-- Exercise aim --
Among the lines below, restate word for word only those from the line with "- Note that" through the line with "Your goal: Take", with both end lines kept.

-- Data excerpt --

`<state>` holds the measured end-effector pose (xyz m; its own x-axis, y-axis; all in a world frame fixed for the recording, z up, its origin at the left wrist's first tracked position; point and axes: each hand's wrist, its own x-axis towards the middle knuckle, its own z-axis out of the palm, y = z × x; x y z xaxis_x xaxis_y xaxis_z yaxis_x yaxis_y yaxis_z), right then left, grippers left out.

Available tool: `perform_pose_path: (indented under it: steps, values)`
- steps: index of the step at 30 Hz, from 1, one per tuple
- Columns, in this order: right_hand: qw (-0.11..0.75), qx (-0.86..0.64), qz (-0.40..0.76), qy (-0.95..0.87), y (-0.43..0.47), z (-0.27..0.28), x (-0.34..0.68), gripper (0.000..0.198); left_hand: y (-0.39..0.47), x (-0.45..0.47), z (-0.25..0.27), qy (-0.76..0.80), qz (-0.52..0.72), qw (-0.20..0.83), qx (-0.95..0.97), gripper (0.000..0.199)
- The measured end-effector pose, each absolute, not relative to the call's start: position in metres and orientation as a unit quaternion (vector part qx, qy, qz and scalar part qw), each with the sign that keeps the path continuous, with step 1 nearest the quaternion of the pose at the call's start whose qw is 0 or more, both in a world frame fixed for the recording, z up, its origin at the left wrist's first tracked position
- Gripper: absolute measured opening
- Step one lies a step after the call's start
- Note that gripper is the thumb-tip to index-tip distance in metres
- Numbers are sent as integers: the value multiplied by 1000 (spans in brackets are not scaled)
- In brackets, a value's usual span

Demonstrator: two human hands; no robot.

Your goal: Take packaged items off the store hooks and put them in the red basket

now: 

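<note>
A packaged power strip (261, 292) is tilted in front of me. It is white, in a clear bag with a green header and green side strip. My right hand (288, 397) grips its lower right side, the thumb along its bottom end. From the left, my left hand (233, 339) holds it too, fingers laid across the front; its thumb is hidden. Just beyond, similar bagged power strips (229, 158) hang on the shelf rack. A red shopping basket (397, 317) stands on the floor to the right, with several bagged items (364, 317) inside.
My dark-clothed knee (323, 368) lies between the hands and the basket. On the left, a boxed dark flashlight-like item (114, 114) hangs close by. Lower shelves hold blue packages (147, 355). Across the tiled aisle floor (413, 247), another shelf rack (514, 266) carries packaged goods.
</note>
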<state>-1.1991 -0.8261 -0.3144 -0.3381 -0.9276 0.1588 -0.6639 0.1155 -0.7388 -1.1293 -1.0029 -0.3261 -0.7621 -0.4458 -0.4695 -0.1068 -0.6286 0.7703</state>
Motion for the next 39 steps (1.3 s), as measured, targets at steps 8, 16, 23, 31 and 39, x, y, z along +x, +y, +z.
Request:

-- Task answer --
- Note that gripper is the thumb-tip to index-tip distance in metres
- Numbers are sent as integers: the value multiplied by 1000 (spans in brackets are not scaled)
- In brackets, a value's usual span

Demonstrator: two human hands; no robot.

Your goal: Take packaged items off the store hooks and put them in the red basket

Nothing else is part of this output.